_TASK TO CARRY OUT_: Repeat the data exactly, leaving out any image.

○ ○ ○ ○

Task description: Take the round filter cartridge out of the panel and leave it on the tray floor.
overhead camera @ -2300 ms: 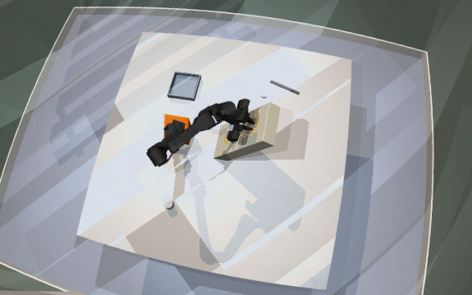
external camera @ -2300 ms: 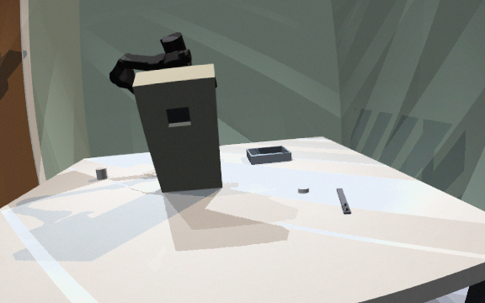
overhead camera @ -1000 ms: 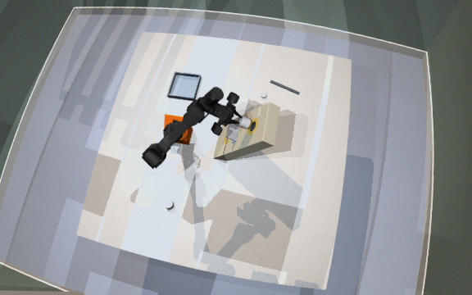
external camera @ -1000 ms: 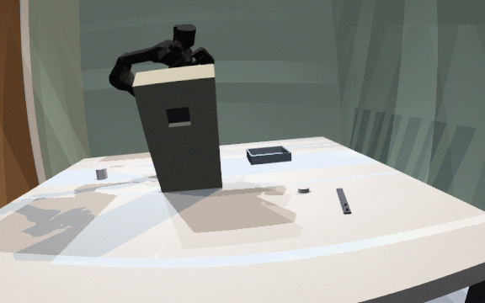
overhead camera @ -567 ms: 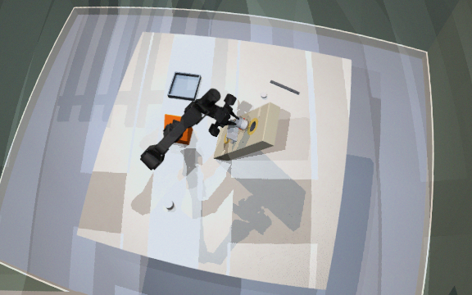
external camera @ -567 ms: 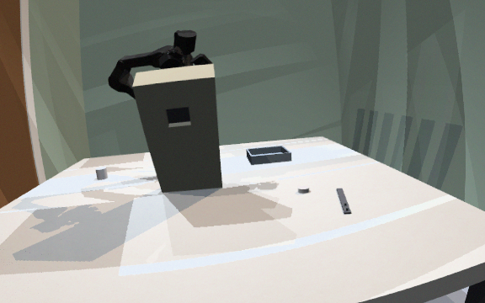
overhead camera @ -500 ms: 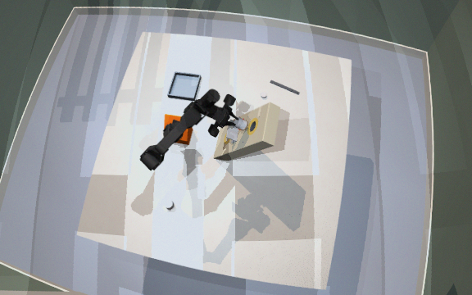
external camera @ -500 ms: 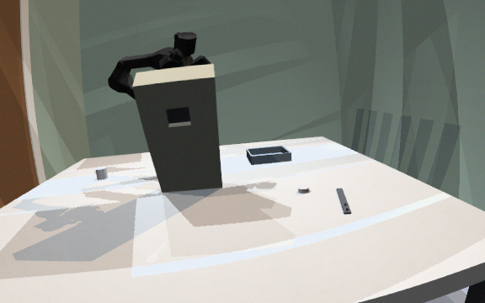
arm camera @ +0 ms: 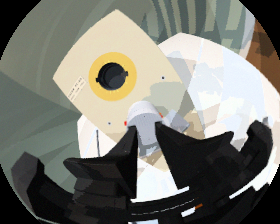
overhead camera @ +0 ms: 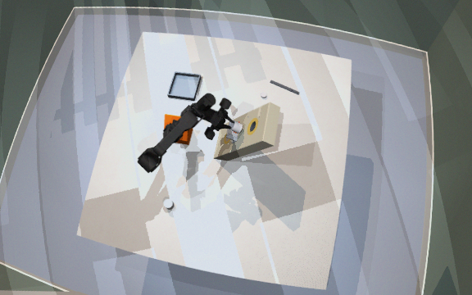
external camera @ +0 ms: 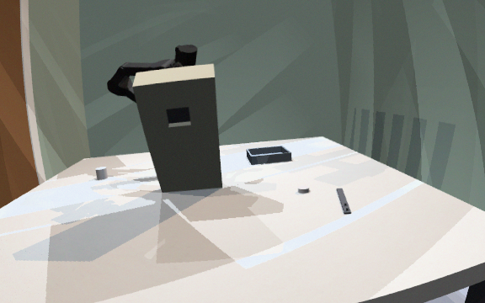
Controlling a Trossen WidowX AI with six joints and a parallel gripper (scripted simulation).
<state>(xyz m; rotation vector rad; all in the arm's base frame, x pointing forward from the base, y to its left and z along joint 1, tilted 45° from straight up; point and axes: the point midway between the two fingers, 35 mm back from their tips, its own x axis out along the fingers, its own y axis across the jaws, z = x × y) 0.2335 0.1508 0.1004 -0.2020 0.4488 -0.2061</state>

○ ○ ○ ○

_RESULT OF THE TASK_:
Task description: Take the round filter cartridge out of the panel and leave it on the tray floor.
overhead camera @ -2300 ms: 
external camera @ -2300 ms: 
overhead camera @ -1000 ms: 
external camera @ -1000 ms: 
overhead camera @ -567 ms: 
external camera @ -567 ms: 
overhead camera @ -500 ms: 
external camera @ -500 ms: 
arm camera @ +0 ms: 
overhead camera @ +0 ms: 
external camera @ +0 ms: 
Controlling a Trossen WidowX AI with six joints and a parallel gripper (scripted simulation).
<state>(xyz m; rotation vector rad; all in the arm's base frame, x pointing forward from the base, y to its left and z along joint 1, tilted 45° from straight up; point and axes: the point midway between the two fingers, 35 mm back from their tips, its own x axis out along the fingers, its own y axis across the jaws, z = x × y) 0.2335 0.1508 0.1004 -0.2020 0.4488 -0.2061</state>

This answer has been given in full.